I woke up this morning, after a not so awesome dream that had elements of cool things in it: it took place at the beach (no idea which one, hello from landlocked Ohio!), I got to play in the waves, and squish sand between my toes. The company was the non-cool part, as there were people there whose company I do not enjoy, have not in fact seen in over five years, and I really think I’ve gone from hoping that on my death bed, I’ll be happy never to have seen them again, to hoping I will die without giving them a single thought. Which I would never know, because I’d be dead either way. So I woke up feeling so unloved. Like a little voice whispered in my ear: you have no friends and no one will ever love you. Not true, my brain shot back. I totally have friends, so frak off, little lying voice! This all got me thinking, what the frak does hope do for a person?
I have said many a time, “I hope this happens,” or, “I hope things go this way.” And I have noticed I wrote many notions like that in my month of daily blog posts. I think there was a point where I began to cringe at the word “hope,” began to even feel a bit skeptical about feelings of hopefulness. However, this is not to say I don’t still have hopes in my little corner of the world. I certainly do have hopes, but I think I have learned the difference between hopes for lost causes and being the catalyst in making shit that I hope happens happen.

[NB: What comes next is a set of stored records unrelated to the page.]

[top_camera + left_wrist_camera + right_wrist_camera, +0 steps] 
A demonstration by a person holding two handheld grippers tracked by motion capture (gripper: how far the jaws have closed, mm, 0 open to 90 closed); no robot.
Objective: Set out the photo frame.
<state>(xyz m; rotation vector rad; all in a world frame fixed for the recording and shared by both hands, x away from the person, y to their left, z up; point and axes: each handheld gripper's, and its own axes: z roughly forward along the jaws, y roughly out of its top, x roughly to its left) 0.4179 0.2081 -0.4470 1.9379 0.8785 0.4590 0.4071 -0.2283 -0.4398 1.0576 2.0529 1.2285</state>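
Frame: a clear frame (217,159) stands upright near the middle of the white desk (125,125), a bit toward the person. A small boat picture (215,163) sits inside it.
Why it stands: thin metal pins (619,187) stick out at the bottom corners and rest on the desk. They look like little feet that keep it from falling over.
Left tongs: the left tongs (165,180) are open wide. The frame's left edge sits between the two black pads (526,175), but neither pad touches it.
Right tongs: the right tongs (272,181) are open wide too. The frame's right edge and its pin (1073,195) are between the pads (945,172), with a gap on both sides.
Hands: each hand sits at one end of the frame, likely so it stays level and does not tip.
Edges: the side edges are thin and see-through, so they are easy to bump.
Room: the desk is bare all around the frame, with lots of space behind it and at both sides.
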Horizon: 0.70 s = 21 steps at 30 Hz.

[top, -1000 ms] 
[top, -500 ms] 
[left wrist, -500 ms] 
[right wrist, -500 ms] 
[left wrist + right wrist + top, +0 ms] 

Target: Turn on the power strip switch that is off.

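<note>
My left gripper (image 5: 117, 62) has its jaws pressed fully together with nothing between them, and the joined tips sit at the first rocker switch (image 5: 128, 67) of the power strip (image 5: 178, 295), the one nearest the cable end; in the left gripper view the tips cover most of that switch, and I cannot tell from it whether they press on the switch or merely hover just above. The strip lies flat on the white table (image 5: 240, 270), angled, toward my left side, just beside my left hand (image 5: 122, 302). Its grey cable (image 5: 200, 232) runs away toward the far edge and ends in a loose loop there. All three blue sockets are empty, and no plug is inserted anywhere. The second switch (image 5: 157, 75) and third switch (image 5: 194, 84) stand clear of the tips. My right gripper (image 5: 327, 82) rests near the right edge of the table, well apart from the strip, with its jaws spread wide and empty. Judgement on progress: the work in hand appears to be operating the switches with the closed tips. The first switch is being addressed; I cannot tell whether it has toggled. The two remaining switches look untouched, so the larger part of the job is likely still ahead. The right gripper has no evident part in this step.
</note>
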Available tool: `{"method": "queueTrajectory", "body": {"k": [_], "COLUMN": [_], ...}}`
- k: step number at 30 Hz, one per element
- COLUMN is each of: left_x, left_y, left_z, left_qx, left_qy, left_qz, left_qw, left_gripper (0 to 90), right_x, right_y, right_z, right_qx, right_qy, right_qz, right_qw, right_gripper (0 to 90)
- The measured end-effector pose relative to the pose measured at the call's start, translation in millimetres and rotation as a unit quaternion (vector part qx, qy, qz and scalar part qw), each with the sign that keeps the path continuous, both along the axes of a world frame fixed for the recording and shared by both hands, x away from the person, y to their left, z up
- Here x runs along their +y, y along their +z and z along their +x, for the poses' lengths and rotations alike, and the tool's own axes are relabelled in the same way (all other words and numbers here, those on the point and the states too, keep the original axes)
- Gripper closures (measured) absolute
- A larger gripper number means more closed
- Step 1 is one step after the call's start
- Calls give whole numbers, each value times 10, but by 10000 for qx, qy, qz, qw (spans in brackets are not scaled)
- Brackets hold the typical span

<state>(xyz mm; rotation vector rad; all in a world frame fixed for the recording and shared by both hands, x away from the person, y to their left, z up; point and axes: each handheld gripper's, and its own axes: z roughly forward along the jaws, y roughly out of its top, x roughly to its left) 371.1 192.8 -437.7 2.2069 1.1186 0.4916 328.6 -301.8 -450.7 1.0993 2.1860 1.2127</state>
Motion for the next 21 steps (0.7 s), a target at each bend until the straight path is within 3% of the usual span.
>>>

So really I have shifted to this: if I hope I finish a project, I better be making damn sure I am doing the work to get that project completed. Even though, after the weirdness of dreams, I woke up with that horrid feeling that I have no friends and no one will ever love me, I just shook that right off. And it was the right life choice to do so. I think I have finally shuffled my priorities to where I want them. I have more focus, more drive, and best of all: I know who I am. Over the past few years, I have gone through a lot of changes, which is fine, all better things, but it was a lot to deal with. And as I’m always changing, this next journey for me feels like it’ll be a slow burn, or maybe a slow burn after some serious shake-up (because honestly, I don’t know what could happen next), but as far as writing, creating, and making, I am where I want to be.
And I still have hopes, even for things that are probable lost causes, because hey, a girl can dream. But these no longer interfere with the hopes for my art. I somehow got those things all twisted, which I think happened last winter when I was working so hard on my thesis. Every other aspect of my life was that project. A year being on the other side of that has helped me heal from the ridiculous hoops one jumps through in academic endeavors. Academia, such a poison in my eyes, to the workings of the real world. And I say that even as someone working in academia now, because the community college is pretty different. In many ways, it stays grounded in the harshness of reality, rather than cushioning students from it.
Symbolically, it is like the last time I had to detangle a skein of yarn and wind it into a manageable ball, I conquered my intertwining hopes. I don’t think I will always win at that, but I have for now. And now, it is time to get some art made, so I can go to the dead mall and wander around, maybe play some pinball at the arcade that is there, and then go to an open mic. I have a few things written up to perform, kinda shifting into some of the sorts of poetry/spoken word things that I enjoyed writing/performing so much in my undergraduate experience. It’s going to be an awesome day. And I don’t hope that it will be; I’m gonna make it so.